The primary objective of this study is to identify the autoantigen markers for the classification
of SARS CoV-2 (COVID-19 positive and negative samples) that trigger an immune response
leading to autoimmunity using a machine learning approach that provides information to obtain a
more accurate diagnosis for COVID-induced diseases.
Our study reports the transcriptomic profile of the COVID patient's whole
blood samples collected from 0 to 35th day of acute infection as described in the GSE215865 dataset.
The binary classification algorithm from the sci-kit learn python library, namely logistic regression
and random forest with 10-fold cross-validation, was applied to the processed data, followed by a
selection of the 20 best gene features with recursive feature elimination from a set of 10,719 gene
features to obtain the classification accuracy of 87%.

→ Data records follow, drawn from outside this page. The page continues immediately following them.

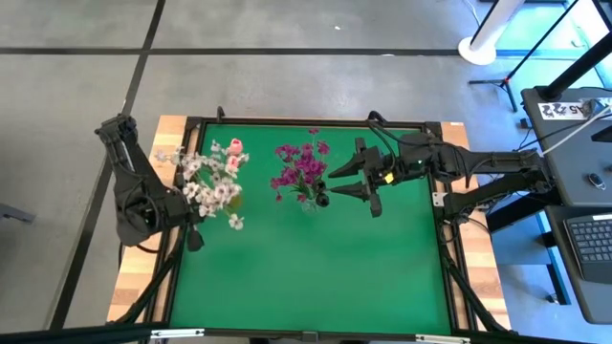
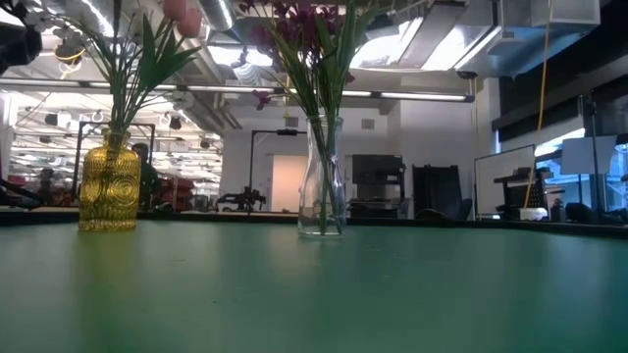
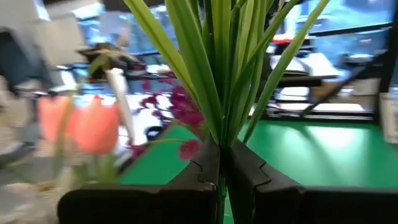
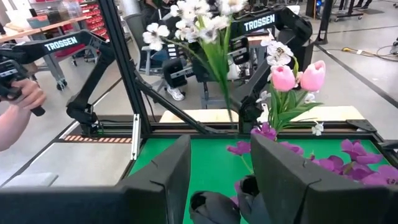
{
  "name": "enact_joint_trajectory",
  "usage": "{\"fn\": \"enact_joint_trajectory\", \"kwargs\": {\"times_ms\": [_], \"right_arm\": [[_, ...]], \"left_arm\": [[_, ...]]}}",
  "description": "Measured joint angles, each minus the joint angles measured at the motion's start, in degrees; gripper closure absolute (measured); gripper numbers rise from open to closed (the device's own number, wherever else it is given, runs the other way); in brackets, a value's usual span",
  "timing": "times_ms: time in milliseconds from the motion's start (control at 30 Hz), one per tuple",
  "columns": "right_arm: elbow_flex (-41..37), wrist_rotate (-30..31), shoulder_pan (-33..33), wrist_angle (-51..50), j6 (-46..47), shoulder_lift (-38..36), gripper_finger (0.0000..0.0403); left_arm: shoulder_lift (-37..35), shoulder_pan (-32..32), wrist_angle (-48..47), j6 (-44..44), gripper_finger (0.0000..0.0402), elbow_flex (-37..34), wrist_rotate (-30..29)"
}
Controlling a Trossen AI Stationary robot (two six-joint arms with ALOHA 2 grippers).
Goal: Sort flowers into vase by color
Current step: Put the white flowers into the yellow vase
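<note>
A yellow vase holds white sprigs, pink tulips and long green leaves. A clear vase holds magenta flowers. My left gripper is partly hidden under the white sprigs, left of the yellow vase, and is shut on green stems. My right gripper hovers open just right of the clear vase, its fingers apart on either side of two dark flower heads, touching nothing. My left gripper pinches thin green stems of the white bunch between its two shut fingers. It comes level from the table's left side. Green leaves fan upward from just above the fingers. Where the stems' lower ends rest is hidden by the fingers.
The green mat lies bare in its near half. A black frame edges the table. Beyond the far edge stand other Trossen arms, and a person's hand holds a controller there.
</note>
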Motion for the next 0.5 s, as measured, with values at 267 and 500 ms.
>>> {"fn": "enact_joint_trajectory", "kwargs": {"times_ms": [267,500], "right_arm": [[0.0,0.0,0.0,0.0,-0.8,0.0,0.0237],[0.0,-0.2,0.0,0.2,-1.3,0.0,0.0237]], "left_arm": [[-0.5,0.0,-3.9,1.1,0.0396,0.0,-2.1],[-1.9,1.7,0.8,4.5,0.0396,2.8,2.5]]}}
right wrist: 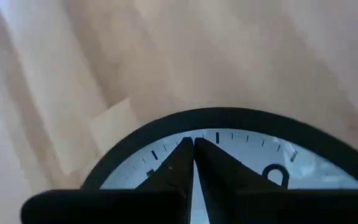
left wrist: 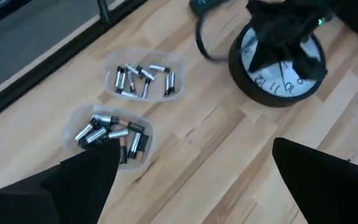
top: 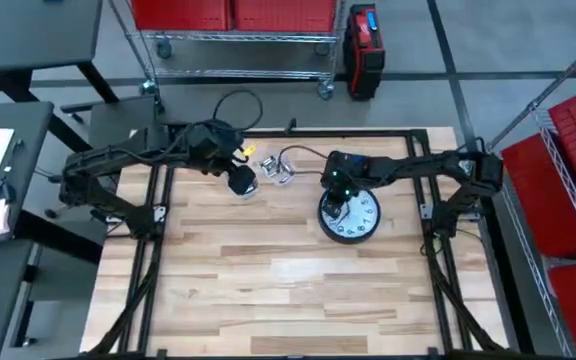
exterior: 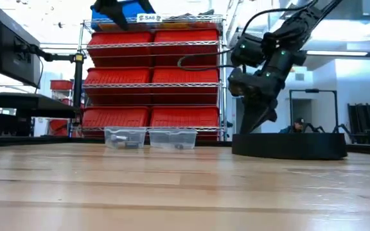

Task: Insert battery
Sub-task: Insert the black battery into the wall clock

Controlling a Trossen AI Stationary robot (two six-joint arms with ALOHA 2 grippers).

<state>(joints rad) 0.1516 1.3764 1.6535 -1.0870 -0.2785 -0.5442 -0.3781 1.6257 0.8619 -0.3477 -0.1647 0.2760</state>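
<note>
- Two clear plastic trays sit side by side on the wooden table (left wrist: 216, 155), each holding loose batteries.
- The farther tray (left wrist: 143, 79) has a handful of batteries (left wrist: 143, 76) scattered inside; the nearer tray (left wrist: 112, 137) holds a denser pile (left wrist: 107, 132).
- The left gripper (left wrist: 191, 186) shows its two dark fingers (left wrist: 82, 183) spread wide apart — one edges over the nearer tray's rim.
- A round clock (left wrist: 279, 65) lies face up, black-rimmed, white dial with numerals.
- The right arm (left wrist: 288, 28) hangs over the clock, covering much of the dial.
</note>
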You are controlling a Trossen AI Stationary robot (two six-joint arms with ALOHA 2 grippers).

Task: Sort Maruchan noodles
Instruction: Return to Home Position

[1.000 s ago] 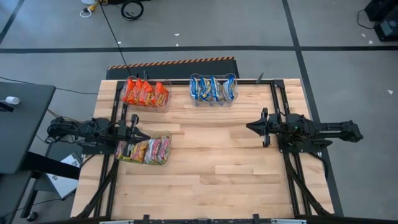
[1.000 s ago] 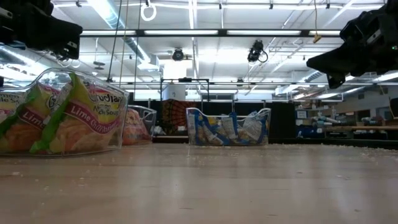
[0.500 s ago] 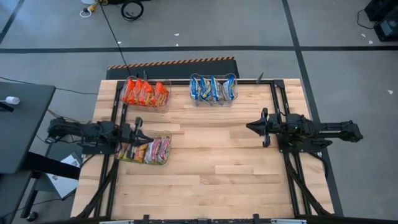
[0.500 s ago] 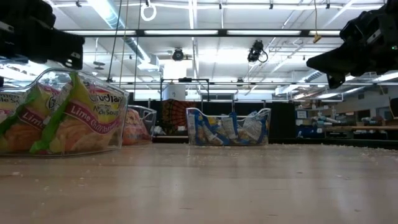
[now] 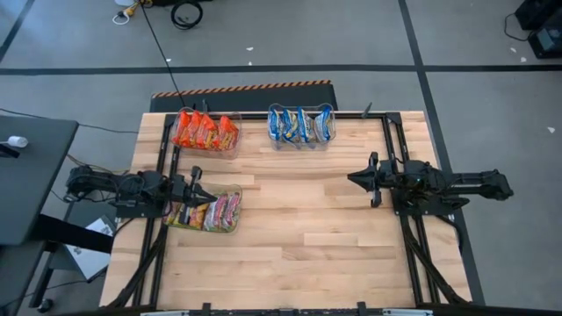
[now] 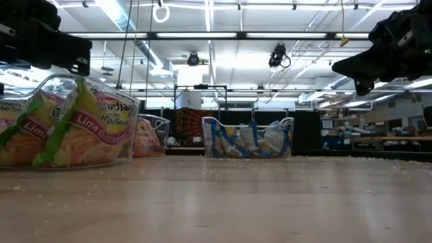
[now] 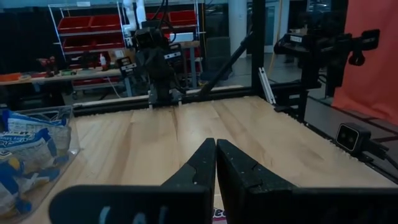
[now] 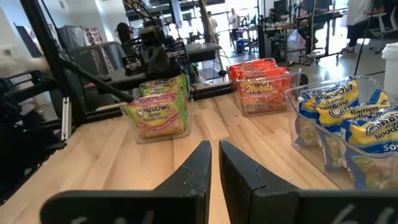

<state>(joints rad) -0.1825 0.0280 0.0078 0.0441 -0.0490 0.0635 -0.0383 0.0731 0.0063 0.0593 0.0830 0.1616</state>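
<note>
Jaws sit pressed together, empty, on left gripper (image 7: 215,146) at 9 o'clock and right gripper (image 8: 215,149) at 3, likely parked because lime-chili packets (image 5: 207,212), orange packets (image 5: 205,132) and blue packets (image 5: 300,125) look sorted.

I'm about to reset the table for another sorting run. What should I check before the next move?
1. Orange packets binned together: ok.
2. Blue packets binned together: ok.
3. Green packets binned together: ok.
4. No stray packets on the table: ok.
5. Left gripper shut and empty: ok. Clear of the green packets' bin: cannot tell.
6. Right gripper shut and empty, over bare table: ok.
</note>
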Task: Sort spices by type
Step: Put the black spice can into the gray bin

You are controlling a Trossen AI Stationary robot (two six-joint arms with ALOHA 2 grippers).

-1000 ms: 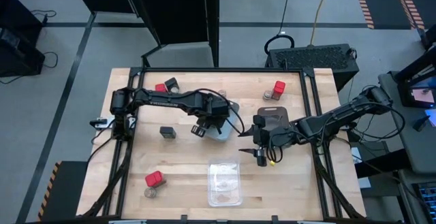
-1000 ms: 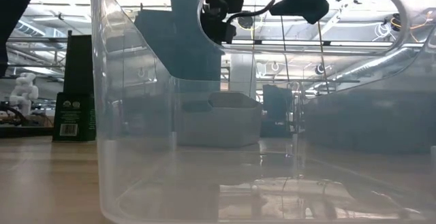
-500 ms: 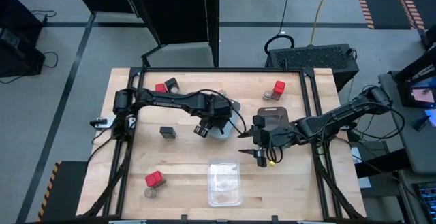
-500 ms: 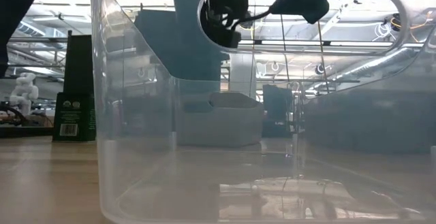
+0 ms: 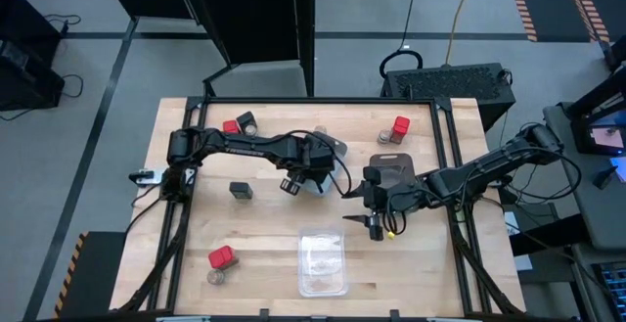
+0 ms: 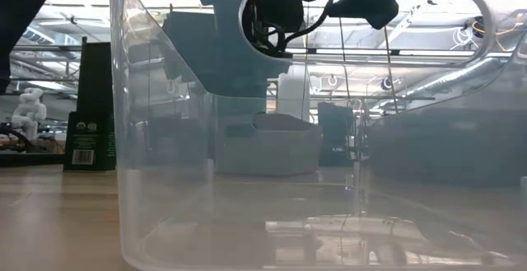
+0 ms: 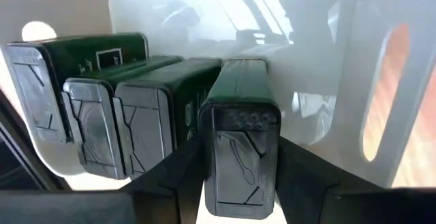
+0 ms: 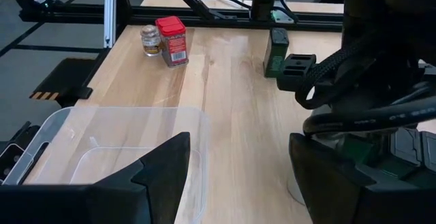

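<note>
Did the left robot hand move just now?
Yes. The left gripper slid a little toward the table's far edge, away from the clear tray near the front.

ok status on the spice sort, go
Left gripper over clear tray, around a dark green tin. Right gripper open, waiting mid-table. Nothing in the way.

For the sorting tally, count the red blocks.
3, in the high view: red block upper left, another upper right, another lower left. Others may be hidden.
</note>
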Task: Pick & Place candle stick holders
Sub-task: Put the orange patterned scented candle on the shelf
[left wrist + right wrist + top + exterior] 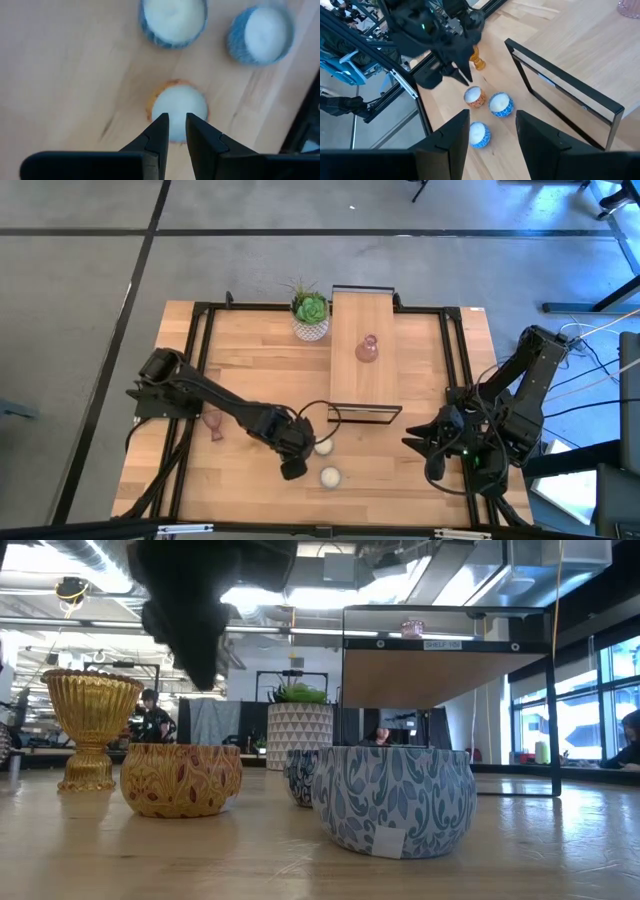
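You are hovering the left claw (176,131), nearly clenched and empty, over the orange candle tin (178,106), so be spreading it wider before descending.

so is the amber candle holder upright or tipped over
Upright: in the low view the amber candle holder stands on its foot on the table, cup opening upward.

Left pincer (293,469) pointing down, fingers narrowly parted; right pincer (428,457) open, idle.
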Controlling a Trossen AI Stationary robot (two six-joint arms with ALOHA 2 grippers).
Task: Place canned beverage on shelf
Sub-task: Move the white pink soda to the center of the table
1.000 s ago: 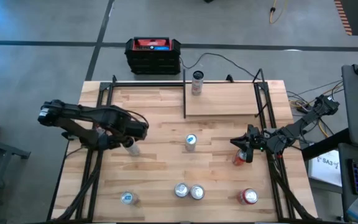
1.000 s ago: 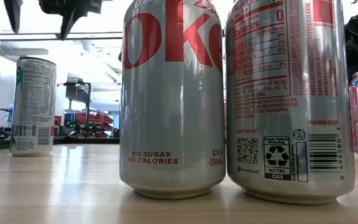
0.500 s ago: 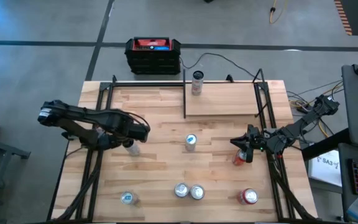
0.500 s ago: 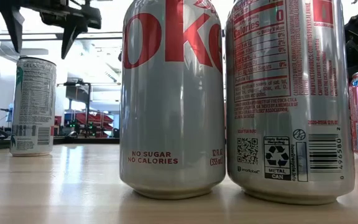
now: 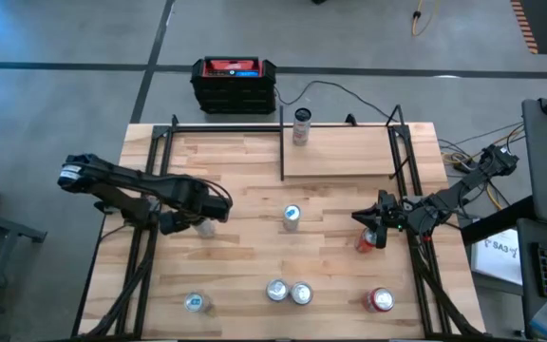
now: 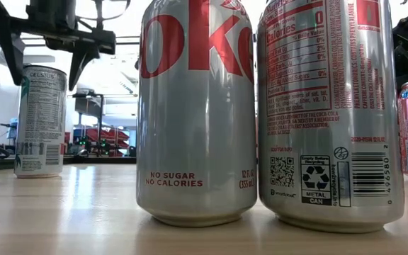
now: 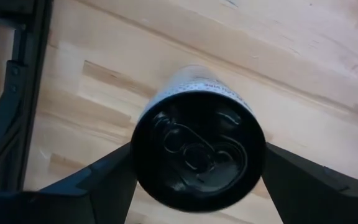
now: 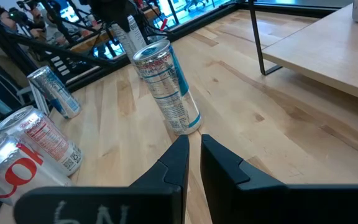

The fidgetin, microtubule severing factor (FIGN), SH3 and cysteine-rich domain (STAC),
Cadherin-6 (CDH6), docking protein 6 (DOK6), nuclear RNA export factor 3 (NXF3) and maternally
expressed 3 (MEG3) are the autoantigens markers identified for classification of COVID-positive
and negative samples.
The identified autoantigen markers from transcriptomic datasets using machine learning
techniques provide a deeper understanding of COVID-induced diseases and may play an important
role as potential diagnostic and drug targets for COVID-19.